While there has been a lot of noise in the system about recent policy announcements and implementation thereof by the Chinese Government, there are some good reasons to be positive on China as an investor.
This is the view of Ian Beattie, Fund Manager of the Nedgroup Investments Global Emerging Markets Equity Fund, who was a presenter at the annual Global Investments Summit hosted by Nedgroup Investments.
According to Beattie, there is huge potential for selected Chinese companies to become world leaders in the same way that some US companies did in the 20th Century – and by identifying companies that are truly adding value to society and staying in line with the Chinese Government’s requirements, there is real value to be found.
“China actually has a lot of similarities to the way the US was in the early 20th century, where companies with a competitive advantage used that to take market share, eventually becoming global leaders one day. “We believe that the Chinese government tends to be rational in their decision making, with a great track record and seldom make mistakes, similar to the Fed – so, in our view, it makes sense not to position your portfolio against their views,” he says.
Beattie says it’s important when investing to think carefully about the business models of investee companies. “Before investing it’s important to ask: Are these companies actually adding value to society and the environment? Or are they in it to turn out profits at the expense of society while casting an illusion over their activities to create the perception of having societal value? These business models are likely not going to be sustainable for very long.”

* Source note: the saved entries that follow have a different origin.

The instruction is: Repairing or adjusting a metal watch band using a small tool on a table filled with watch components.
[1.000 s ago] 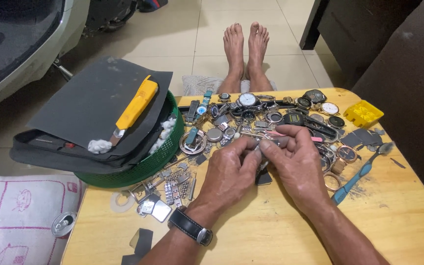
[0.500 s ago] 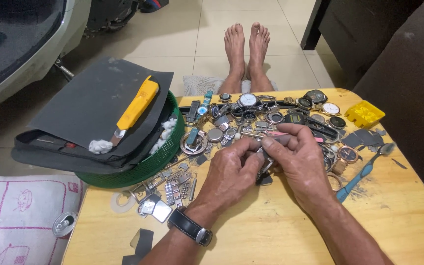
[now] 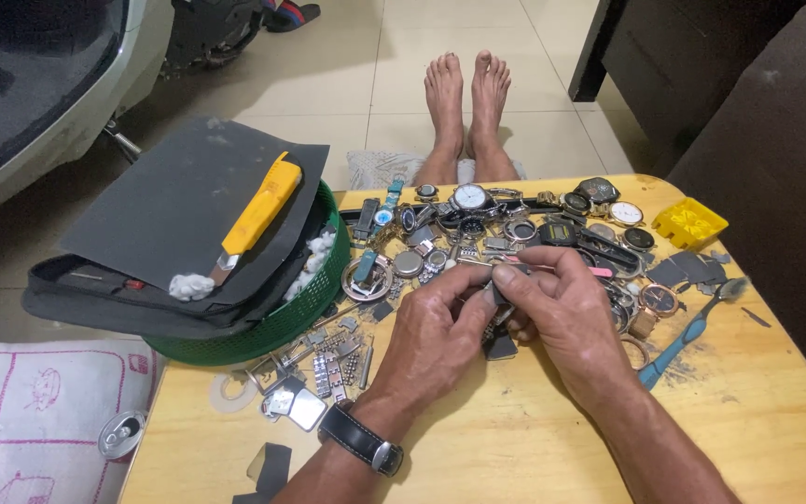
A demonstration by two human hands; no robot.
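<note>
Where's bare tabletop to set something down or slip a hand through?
Bare wood on the table along the near edge between the forearms, and at the right below the blue toothbrush. Crowded: the watch pile beyond the hands, and the metal links beside the green basket.

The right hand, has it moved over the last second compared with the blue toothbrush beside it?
Yes, slightly: the right hand has drawn back toward the person, away from the watch pile; the blue toothbrush stayed put.

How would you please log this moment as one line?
left hand: holds watch part | right hand: pinches same part | table: watches, toothbrush
</note>
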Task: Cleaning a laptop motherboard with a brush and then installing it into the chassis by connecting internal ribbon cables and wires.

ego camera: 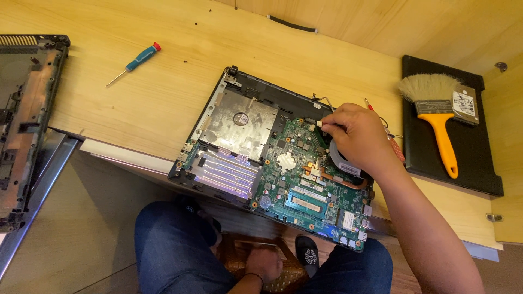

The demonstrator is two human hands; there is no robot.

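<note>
Wooden desk (163,103) carries an opened laptop base (272,158), its green circuit board (305,185) bare beside a dull metal plate (239,128). Right hand (357,139) pinches a small white connector (321,124) at the board's upper edge, near the round fan. That plug looks light, stiff and fragile; best gripped by its plastic body, not the wires. Left hand (264,265) rests loosely curled on the lap. A yellow-handled brush (436,109) and a blue screwdriver (133,64) lie apart.

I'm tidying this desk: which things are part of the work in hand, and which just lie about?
In use:
right hand
small white connector
opened laptop base

Lying about:
teal screwdriver
paintbrush
hard drive
black cover
second laptop shell
left hand, resting low by the lap
</note>
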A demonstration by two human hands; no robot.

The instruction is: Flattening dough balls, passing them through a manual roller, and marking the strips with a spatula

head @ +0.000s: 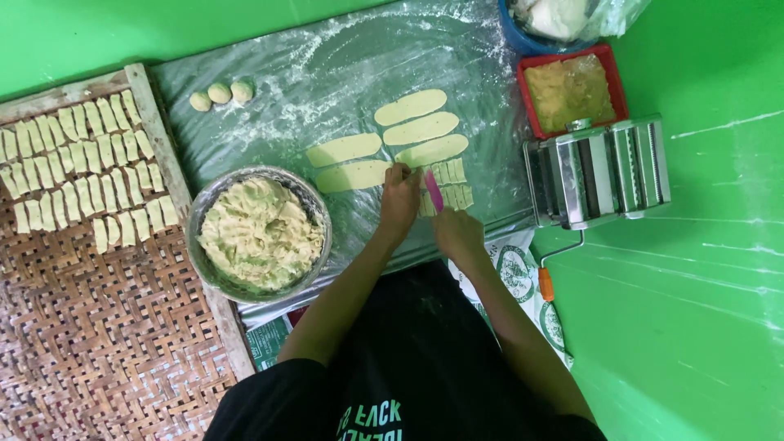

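- I see my right hand pinching a pink cutter, blade down on the dough strip just beyond my fingers.
- My left hand presses flat, fingers together, on the strip's end beside the blade.
- The dough looks soft, thin and light; I judge it would stretch or tear, so I'd lift it from underneath, near its middle.
- More dough ovals lie past both hands on the floured sheet.

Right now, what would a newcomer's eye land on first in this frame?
Probably the bright green floor, then the two hands at centre: the right hand holds a pink cutter over small dough pieces, the left hand beside it. A metal bowl of dough sits left, a pasta roller right.
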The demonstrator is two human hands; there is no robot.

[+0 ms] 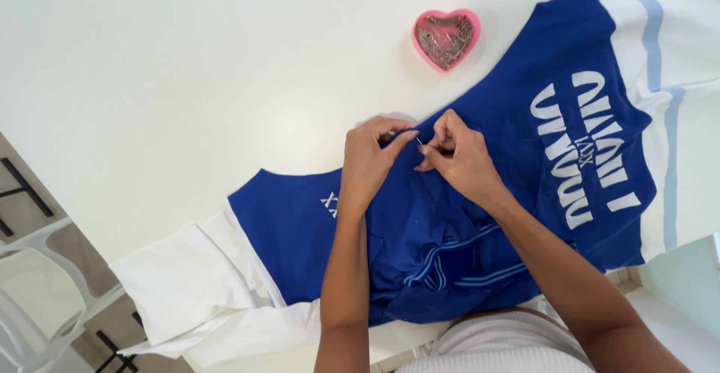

So, what should one look for?
Beattie advises investors to focus on businesses with a win-win business model, that are working towards the same objectives and goals as the government and the regulators. “The business should also be meeting a genuine need in the market for consumers and applying investment know-how. Invest in businesses that are attractively priced and are generating real economic value for stakeholders, with real operating cash flows and that are able to reinvest in the business,” he says.
In China, there are significant second round benefits to reinvesting in the business as this also pleases the regulators.
A good example being TAL Education Group and New Oriental Education which have been hit quite hard recently. Beattie’s portfolio has instead been invested in China Education Group, which he says has delivered tangible societal value and also followed the letter and spirit of the law.
Find the winners in each sector
In emerging markets, it pays to back the winners in each sector. “There are typically only a few real winners in each industry. Don’t buy the cheap, second-best company or a marginal player as they are unlikely to make consistent returns on capital through the cycle as this is quite difficult - but always keep a lookout for the companies that will likely be the future TSMC’s or Samsung,” says Beattie.
Longi Green is dominating the solar business for example. They are spending significant amounts in capex each year, but this is actually falling as a percentage of sales each year. This makes for a great outlook as operating cash flow and free cash flow as a percentage of sales are actually increasing, resulting in growing margins.
Beattie also references CATL and Flat Glass as ‘future winners’ following this pattern.
“Look for real growth in real businesses, with strong competitive advantages, that are generating good cash flow, and ultimately share prices will follow,” he says. This strategy has enabled Beattie and his team to generate an impressive long-term track record of outperforming their peers in the category as well as the MSCI EM Index since inception.